── DATA BLOCK

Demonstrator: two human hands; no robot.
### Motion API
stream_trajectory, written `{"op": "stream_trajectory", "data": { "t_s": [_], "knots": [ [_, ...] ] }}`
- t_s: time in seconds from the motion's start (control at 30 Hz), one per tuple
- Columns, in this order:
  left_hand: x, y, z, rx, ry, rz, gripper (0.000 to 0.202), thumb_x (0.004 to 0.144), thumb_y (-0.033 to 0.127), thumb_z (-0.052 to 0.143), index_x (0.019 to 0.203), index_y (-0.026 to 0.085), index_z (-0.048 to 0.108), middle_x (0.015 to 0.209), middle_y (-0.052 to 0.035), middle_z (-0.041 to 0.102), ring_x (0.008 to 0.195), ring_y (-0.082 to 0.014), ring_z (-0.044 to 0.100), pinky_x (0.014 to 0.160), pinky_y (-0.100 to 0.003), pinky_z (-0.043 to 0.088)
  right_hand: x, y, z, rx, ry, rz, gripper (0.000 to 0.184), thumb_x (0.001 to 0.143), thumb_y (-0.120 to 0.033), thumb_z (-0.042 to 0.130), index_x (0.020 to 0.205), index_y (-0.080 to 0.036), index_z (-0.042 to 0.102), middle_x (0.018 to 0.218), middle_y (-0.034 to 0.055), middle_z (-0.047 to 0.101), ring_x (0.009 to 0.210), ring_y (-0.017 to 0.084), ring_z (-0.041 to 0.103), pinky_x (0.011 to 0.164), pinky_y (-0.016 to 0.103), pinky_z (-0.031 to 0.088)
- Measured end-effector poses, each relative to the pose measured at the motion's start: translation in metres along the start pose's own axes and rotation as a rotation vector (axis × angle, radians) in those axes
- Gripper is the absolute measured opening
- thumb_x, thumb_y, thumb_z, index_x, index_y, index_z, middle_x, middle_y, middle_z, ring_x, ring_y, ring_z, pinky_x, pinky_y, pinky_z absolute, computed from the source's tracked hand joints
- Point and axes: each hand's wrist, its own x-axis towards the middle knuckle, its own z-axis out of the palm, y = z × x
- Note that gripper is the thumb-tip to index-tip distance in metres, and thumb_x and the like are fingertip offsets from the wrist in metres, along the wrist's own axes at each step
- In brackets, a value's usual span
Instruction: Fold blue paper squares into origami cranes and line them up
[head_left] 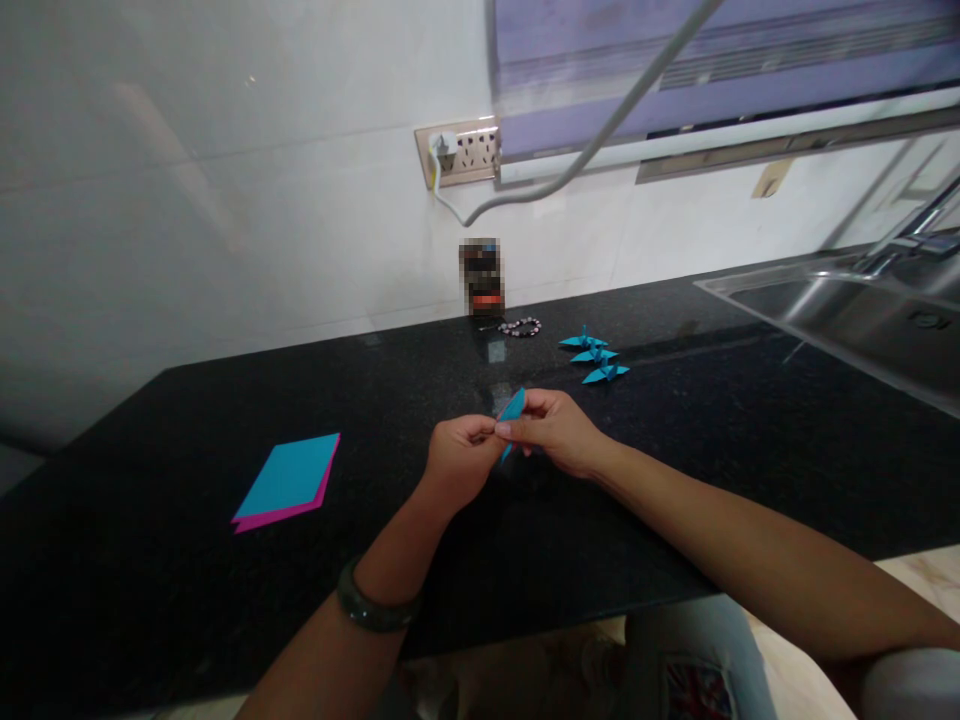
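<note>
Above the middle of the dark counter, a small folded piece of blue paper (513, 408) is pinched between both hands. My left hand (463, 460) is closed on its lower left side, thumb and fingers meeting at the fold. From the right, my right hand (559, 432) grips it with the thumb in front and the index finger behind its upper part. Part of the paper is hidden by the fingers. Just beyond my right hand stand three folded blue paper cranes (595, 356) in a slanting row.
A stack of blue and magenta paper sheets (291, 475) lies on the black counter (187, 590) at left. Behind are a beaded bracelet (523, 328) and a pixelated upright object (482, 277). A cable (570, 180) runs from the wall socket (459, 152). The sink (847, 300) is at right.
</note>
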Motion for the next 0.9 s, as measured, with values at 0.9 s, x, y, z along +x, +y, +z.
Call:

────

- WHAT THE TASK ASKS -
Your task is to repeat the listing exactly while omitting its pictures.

- OUTPUT FOR THIS EXERCISE -
Demonstrator: two human hands; no robot.
### Motion API
stream_trajectory, written `{"op": "stream_trajectory", "data": { "t_s": [_], "knots": [ [_, ...] ] }}`
- t_s: time in seconds from the motion's start (control at 30 Hz), one per tuple
- Columns, in this order:
  left_hand: x, y, z, rx, ry, rz, gripper (0.000 to 0.202), thumb_x (0.004 to 0.144), thumb_y (-0.033 to 0.127), thumb_z (-0.052 to 0.143), index_x (0.019 to 0.203), index_y (-0.026 to 0.085), index_z (-0.048 to 0.108), middle_x (0.015 to 0.209), middle_y (-0.052 to 0.035), middle_z (-0.041 to 0.102), ring_x (0.008 to 0.195), ring_y (-0.082 to 0.014), ring_z (-0.044 to 0.100), pinky_x (0.014 to 0.160), pinky_y (-0.100 to 0.003), pinky_z (-0.043 to 0.088)
  right_hand: x, y, z, rx, ry, rz, gripper (0.000 to 0.184), thumb_x (0.001 to 0.143), thumb_y (-0.120 to 0.033), thumb_z (-0.042 to 0.130), index_x (0.020 to 0.205), index_y (-0.080 to 0.036), index_z (-0.042 to 0.102), middle_x (0.018 to 0.218), middle_y (-0.034 to 0.055), middle_z (-0.047 to 0.101), ring_x (0.009 to 0.210), ring_y (-0.017 to 0.084), ring_z (-0.041 to 0.103), pinky_x (0.011 to 0.164), pinky_y (-0.016 to 0.103), pinky_z (-0.031 to 0.088)
- Measured end-effector poses, each relative to the pose measured at the motion's start: translation in metres along the start pose's own axes and rotation as a rotation vector (axis × angle, radians) in those axes
- Gripper is the absolute measured opening
- thumb_x, thumb_y, thumb_z, index_x, index_y, index_z, middle_x, middle_y, middle_z, ring_x, ring_y, ring_z, pinky_x, pinky_y, pinky_z absolute, computed from the source's tracked hand joints
- Point and axes: each hand's wrist, its own x-axis towards the middle knuckle, its own z-axis out of the palm, y = z × x
- Note that gripper is the thumb-tip to index-tip distance in metres, and thumb_x and the like are fingertip offsets from the wrist in metres, along the wrist's own axes at each step
- In brackets, a value's usual span
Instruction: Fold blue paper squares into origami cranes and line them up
[head_left] 
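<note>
Above the middle of the dark counter, a small folded piece of blue paper (513, 408) is pinched between both hands. My left hand (463, 460) is closed on its lower left side, thumb and fingers meeting at the fold. From the right, my right hand (559, 432) grips it with the thumb in front and the index finger behind its upper part. Part of the paper is hidden by the fingers. Just beyond my right hand stand three folded blue paper cranes (595, 356) in a slanting row.
A stack of blue and magenta paper sheets (291, 475) lies on the black counter (187, 590) at left. Behind are a beaded bracelet (523, 328) and a pixelated upright object (482, 277). A cable (570, 180) runs from the wall socket (459, 152). The sink (847, 300) is at right.
</note>
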Motion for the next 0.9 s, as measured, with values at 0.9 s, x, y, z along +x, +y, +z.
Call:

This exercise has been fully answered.